Configure crawl settings for a Zendesk Guide external crawl connector

  • Release version: Yokohama
  • Updated October 7, 2025
  • 4 minutes to read
  • Specify the article locales and attachment file types you want your Zendesk Guide external content connector to crawl when running content crawls. Define inclusion or exclusion filters for domains to restrict the set of users the crawl retrieves access permissions for when running user permission crawls.

    Before you begin

    A connector administrator must have already created the Zendesk Guide external content connector that you want to configure crawl settings for. To learn about this procedure, see Create a Zendesk Guide external content connector.

    Role required: sn_ext_conn.xcc_admin

    About this task

    This task is optional. By default, the Zendesk Guide external content connector crawls all users from the source system during user permission crawls. During content crawls, it defaults to retrieving help center articles from all locales and retrieving all attachments with supported file extensions. Only perform this task if you want the connector to use any of the following non-default settings:
    • Inclusion or exclusion filters for the user accounts to access on the source system when running user permission crawls
    • Inclusion or exclusion filters for the help center article locales to crawl when running content crawls
    • Inclusion or exclusion filters for the attachment file extensions to retrieve when running content crawls

    Content is only retrieved from the source system if it passes all of your configured crawl setting filters. If any crawl setting filter excludes a content item, the external content connector doesn't retrieve it.

    Important:

    By default, an external content connector can index up to one million (1,000,000) documents from its source system. When a connector exceeds this limit, it continues to crawl the source system, but only sends document deletions and updates to AI Search for indexing, ignoring new documents. The connector logs an error message for every 10,000 documents it crawls beyond the indexing limit.
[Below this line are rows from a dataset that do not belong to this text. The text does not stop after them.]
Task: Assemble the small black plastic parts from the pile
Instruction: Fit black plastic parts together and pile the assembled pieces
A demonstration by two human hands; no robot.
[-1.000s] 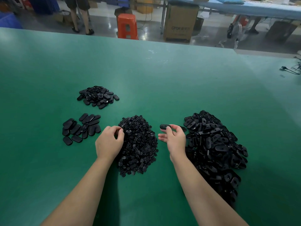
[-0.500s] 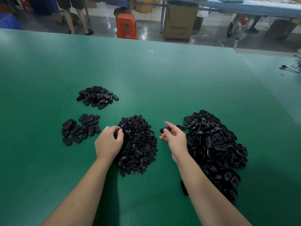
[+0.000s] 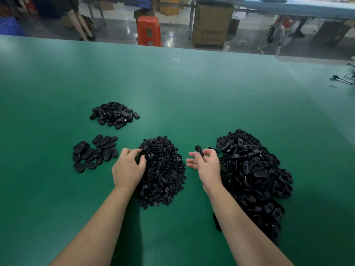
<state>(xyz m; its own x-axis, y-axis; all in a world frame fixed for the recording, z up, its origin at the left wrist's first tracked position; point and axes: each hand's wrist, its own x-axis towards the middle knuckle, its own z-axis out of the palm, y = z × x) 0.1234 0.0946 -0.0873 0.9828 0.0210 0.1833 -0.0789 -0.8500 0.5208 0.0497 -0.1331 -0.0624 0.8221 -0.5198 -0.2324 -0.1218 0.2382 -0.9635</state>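
Note:
A heap of small round black parts [image 3: 163, 171] lies in the middle of the green table [image 3: 192, 93]. My left hand [image 3: 127, 167] rests on its left edge, fingertips pinched into the heap. A large pile of oval black shells [image 3: 253, 169] spreads at the right. My right hand [image 3: 206, 164] hovers between the two heaps and holds one oval black shell [image 3: 198, 150] upright in its fingers. Two smaller groups of oval pieces lie at the left: a flat spread [image 3: 94, 152] and a mound [image 3: 114, 115] behind it.
The table's far edge runs across the top. Beyond it stand an orange stool [image 3: 148, 30], a cardboard box [image 3: 211, 25] and a person's legs [image 3: 80, 24]. A black cable [image 3: 342, 79] lies at the table's right edge.
My right hand has pulled one oval shell away from the right pile and turned it from flat to upright. My left hand has stayed at the round-parts heap, fingers working slightly.

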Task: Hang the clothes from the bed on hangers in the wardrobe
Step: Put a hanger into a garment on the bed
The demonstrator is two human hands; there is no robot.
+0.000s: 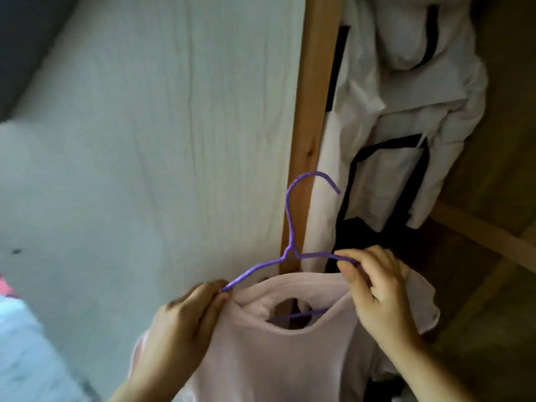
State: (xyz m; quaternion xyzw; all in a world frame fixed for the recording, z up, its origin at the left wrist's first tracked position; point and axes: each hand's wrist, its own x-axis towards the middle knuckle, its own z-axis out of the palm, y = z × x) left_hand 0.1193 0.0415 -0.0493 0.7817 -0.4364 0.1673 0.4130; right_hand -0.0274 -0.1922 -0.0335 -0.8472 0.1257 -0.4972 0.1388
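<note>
Bed edge (11,329): blurred pale bedding with a pink patch, far left, low in view.
Wall (145,126): white, faintly streaked, filling left and centre.
Left hand (185,320): lower centre-left, fingers curled; grip closed, pinching left shoulder of pale pink top together with left end of hanger arm.
Hanger (290,227): purple, thin, held upright; hook curving up and right, overlapping wardrobe frame; both sloping arms bare above fabric, lower bar visible through neck opening.
Pale pink top (275,358): task garment, held in front of wardrobe's left edge between both hands, hanging downward; round neckline open toward camera, lower part of hanger inside it, shoulders not drawn over the arms.
Wardrobe frame (313,111): light wooden upright, running top to bottom just right of wall.
Right hand (374,285): just right of neckline; grip closed, thumb and fingertips pinching right arm of hanger, fabric bunched behind palm.
White garment (406,97): black-trimmed, hanging inside wardrobe, upper right, well above right hand.
Dark clothing (356,230): inside wardrobe, below white garment, behind right hand; details unclear.
Wardrobe interior (499,198): brown wooden panels, far right.
</note>
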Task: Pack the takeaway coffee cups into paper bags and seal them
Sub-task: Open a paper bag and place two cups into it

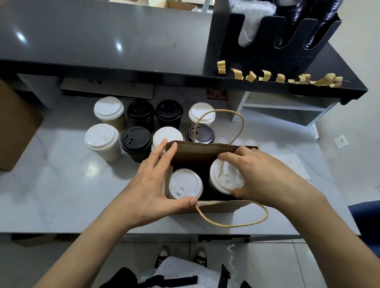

    When a connector's indexed document count exceeds 800,000, a warning message appears in the connector's UI to indicate that it's approaching the indexing limit. If the connector reaches the indexing limit, an error message appears in its UI.

    If one of your connectors reaches the indexing limit, you can update its crawl settings and file inclusion/exclusion filters to reduce the number of documents it retrieves. Alternately, if you need to index more than 1,000,000 documents, you can create a Customer Service and Support case at https://support.servicenow.com/now to request a limit increase for the connector.

    Procedure

    1. Navigate to All > External Content Connectors > External Content Admin Home.
    2. In the Connectors list, select the record for the Zendesk Guide external content connector whose settings you want to modify.
    3. In the connector editor's Settings tab, select Crawl settings.
    4. Select one of the following User permission filtering options:
      • To retrieve user permissions for all users from the source system, select Map all users.
      • To only retrieve user permissions for users from specified domains in the source system, select Map only these users, then use the Add domain for user email addresses to include field and Add button to enter domains whose users you want to include in the user permission crawl.

        For example, you might enter example.com to include only user permissions for users from the specified domain.

    5. Select one of the following Locale filtering options:
      • To crawl articles from all locales defined in the source system, select Crawl all locales.
      • To crawl only articles from a specified set of locales defined in the source system, select Include only these locales, then use the Locales to include field to enter identifiers for the locales of articles that you want to include in the crawl.

        For example, you might enter en-US and es-MX to only crawl searchable content from articles with the US English or Mexican Spanish locales.

      • To crawl all articles except those from a specified set of locales defined in the source system, select Exclude only these locales, then use the Locales to exclude field to enter identifiers for the locales of articles that you want to exclude from the crawl.

        For example, you might enter pt-BR to exclude searchable content from articles with the Brazilian Portuguese locale.

    6. Select one of the following Attachment filtering options:
      • To retrieve all attachments with supported file extensions from the source system, select Crawl all attachments.
      • To retrieve only attachments with specified file extensions from the source system, select Include only these file extensions, then use the File extensions to include field to enter attachment file extensions you want the connector to include when crawling.

        As an example, you might enter .docx to retrieve only attachments with the Microsoft Word file format.

      • To retrieve all attachments except those with specified file extensions from the source system, select Exclude only these file extensions, then use the File extensions to exclude field to enter attachment file extensions you want the connector to exclude when crawling.

        As an example, you might enter .csv to exclude attachments with the Comma-Separated Values (CSV) file format.

      For details on the supported attachment file extensions, see Binary file extensions supported in External Content Connectors.
    7. Select Save and validate.

    Result

    The Zendesk Guide external content connector is updated with your modified crawl settings.

    What to do next

    To retrieve content from your Zendesk Guide source system using your modified crawl settings, create and run a one-time content crawl for your Zendesk Guide external content connector. To learn about creating and running one-time content crawls, see Create a content crawl for an external content connector.